R and R

Case

[2003] FMCAfam 69

26 February 2003


FEDERAL MAGISTRATES COURT OF AUSTRALIA

R & R [2003] FMCAfam 69
FAMILY LAW – Contravention application – variation of orders – undertaking to comply.

Family Law Act 1975, s.70 NJ(3)(b)

Applicant Mother: MJR
Respondent Father: CJR
File No: DGM 42 of 2001
Delivered on: 26 February 2003
Delivered at: Dandenong
Hearing Date: 26 February 2003
Judgment of: McInnis FM

REPRESENTATION

Applicant Mother: Ms M. R appeared on her own behalf
Counsel for the Respondent Father: Mr Munt
Solicitors for the Respondent Father: Alan J Munt

ORDERS

Upon the Respondent undertaking to comply with the Orders of this Court as amended in relation to contact and upon finding that allegations numbered 1 to 3 in the Applicant filed on 22 November 2003 proved with allegation 4 therein dismissed and upon finding the allegation in the Amended Application filed on 26 February 2003 proved.

  1. That Order 12 of the Orders made by the Court on 21 June 2001 be varied to provide that after the word “ill” in the first line there be added “and/or injury” and after the word “wife” on the second line there be added the words “at the earliest opportunity”.

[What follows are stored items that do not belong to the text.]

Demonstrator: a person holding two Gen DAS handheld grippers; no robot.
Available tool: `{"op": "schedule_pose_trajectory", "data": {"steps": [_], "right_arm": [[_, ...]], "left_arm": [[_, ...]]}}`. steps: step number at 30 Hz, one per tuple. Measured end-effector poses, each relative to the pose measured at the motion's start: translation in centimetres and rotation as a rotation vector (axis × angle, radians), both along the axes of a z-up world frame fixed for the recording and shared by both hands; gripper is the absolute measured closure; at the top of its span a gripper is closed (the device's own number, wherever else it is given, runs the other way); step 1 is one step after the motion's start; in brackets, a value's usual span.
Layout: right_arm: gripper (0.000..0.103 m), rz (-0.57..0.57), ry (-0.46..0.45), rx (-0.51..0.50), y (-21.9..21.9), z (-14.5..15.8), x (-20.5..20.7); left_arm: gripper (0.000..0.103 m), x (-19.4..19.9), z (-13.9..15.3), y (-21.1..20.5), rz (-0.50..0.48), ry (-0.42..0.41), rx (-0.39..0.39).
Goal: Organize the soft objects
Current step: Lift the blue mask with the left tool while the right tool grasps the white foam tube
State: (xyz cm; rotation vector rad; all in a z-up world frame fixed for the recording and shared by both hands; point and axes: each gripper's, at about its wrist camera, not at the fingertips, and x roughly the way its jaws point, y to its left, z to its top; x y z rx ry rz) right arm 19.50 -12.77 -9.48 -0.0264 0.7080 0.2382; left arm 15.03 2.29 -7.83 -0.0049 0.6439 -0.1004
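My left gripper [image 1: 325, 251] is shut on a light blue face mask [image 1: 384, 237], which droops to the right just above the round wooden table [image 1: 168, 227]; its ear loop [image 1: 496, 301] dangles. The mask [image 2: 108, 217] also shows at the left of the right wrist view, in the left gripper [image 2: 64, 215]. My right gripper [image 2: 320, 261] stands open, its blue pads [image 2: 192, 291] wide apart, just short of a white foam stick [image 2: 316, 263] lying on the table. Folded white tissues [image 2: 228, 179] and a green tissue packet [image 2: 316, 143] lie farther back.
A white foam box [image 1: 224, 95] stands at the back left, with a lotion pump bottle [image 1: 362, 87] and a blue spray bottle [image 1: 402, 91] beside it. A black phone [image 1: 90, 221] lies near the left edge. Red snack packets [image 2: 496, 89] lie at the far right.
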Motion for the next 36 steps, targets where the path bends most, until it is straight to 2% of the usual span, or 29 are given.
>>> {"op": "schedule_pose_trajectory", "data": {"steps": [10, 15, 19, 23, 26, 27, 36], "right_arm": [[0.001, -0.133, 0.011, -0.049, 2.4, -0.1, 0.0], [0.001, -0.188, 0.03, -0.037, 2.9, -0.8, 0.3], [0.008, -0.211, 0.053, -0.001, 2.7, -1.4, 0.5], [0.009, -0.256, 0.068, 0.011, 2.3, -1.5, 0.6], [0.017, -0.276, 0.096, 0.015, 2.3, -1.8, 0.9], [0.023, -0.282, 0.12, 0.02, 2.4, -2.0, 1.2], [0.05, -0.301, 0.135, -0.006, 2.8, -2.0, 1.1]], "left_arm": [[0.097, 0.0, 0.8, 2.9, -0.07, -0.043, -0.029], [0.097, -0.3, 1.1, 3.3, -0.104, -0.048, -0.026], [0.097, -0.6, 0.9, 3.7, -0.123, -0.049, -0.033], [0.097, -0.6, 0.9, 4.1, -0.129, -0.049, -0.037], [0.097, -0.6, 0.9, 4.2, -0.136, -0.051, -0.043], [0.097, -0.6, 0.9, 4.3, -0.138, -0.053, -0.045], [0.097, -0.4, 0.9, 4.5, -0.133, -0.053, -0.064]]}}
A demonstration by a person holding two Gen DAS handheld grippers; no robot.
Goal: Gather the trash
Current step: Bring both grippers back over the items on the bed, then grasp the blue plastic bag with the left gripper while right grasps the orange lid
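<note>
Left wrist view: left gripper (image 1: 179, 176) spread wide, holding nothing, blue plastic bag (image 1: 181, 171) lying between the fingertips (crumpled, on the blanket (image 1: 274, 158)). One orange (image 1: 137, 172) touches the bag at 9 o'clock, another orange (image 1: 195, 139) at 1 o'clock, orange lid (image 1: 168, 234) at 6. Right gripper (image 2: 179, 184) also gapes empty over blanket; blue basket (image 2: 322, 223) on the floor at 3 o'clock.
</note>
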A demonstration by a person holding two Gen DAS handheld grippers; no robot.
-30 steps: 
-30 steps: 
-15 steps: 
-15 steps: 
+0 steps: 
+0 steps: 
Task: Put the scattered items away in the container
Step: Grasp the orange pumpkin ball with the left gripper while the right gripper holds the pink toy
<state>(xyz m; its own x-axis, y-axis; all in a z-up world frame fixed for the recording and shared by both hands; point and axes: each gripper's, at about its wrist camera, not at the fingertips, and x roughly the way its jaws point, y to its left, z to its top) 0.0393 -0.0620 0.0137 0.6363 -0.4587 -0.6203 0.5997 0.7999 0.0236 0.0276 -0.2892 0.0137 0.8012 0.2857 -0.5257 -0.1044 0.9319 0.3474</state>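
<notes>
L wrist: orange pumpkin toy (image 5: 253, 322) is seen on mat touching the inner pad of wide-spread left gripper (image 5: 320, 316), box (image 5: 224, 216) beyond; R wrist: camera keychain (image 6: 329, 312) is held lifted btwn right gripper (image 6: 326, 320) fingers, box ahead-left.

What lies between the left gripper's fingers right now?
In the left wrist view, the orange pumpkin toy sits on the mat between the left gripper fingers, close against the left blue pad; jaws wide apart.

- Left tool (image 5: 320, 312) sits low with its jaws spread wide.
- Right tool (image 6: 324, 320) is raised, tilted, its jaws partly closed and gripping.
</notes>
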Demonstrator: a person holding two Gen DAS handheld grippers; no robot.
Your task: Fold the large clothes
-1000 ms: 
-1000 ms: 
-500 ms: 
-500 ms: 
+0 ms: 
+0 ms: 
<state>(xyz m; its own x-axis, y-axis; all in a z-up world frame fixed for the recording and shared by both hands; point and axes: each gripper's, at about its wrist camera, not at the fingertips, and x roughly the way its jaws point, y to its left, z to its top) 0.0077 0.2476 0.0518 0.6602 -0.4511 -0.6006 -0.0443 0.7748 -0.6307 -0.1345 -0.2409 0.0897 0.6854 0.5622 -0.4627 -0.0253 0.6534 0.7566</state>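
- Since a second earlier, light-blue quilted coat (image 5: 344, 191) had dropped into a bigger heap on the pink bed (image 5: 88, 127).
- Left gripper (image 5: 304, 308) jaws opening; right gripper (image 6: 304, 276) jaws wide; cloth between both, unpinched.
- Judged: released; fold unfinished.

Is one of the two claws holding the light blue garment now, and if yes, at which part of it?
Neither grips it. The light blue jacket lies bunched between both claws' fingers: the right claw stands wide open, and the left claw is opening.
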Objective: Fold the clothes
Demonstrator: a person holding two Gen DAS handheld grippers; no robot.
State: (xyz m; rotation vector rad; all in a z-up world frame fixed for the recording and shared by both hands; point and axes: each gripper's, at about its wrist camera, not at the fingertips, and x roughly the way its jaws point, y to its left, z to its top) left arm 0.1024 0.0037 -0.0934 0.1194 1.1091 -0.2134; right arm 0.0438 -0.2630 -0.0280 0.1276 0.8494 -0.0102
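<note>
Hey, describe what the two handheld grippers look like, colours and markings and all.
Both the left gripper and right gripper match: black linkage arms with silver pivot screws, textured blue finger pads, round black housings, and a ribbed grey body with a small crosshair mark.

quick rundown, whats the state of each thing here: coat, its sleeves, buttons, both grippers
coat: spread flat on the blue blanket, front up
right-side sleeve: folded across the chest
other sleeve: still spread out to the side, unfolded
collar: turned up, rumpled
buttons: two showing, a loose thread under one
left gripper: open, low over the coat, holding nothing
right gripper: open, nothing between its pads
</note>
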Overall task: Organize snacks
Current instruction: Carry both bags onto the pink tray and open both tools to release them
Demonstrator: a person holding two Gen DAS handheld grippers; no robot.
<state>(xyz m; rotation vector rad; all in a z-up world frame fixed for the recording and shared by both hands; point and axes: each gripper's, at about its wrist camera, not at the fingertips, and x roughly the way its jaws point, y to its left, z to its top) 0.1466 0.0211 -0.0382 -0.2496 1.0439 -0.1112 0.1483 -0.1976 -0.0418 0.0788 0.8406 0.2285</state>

  2. That Order 2(a) of the Orders made on 13 September 2002 be varied whereby after the word “residence” in the last line of that order there be added "no later than by 9.15 a.m.

AND THE COURT NOTES

THAT pursuant to section 65DA(2) of the Family Law Act 1975 the particulars of the obligations these orders create and the particulars of the consequences that may follow if a person contravenes these orders are set out in Annexure A and these particulars are included in these orders. 

FEDERAL MAGISTRATES
COURT OF AUSTRALIA AT
DANDENONG

DGM 42 of 2001

MJR

Applicant Mother

And

CJR

Respondent Father

REASONS FOR JUDGMENT

(Revised from Transcript)

  1. This is a contravention application of child orders brought in this court by MJR, (the Applicant Mother).  The original application in this matter filed 22 November 2002, referred to four allegations against CJR (the Respondent Father).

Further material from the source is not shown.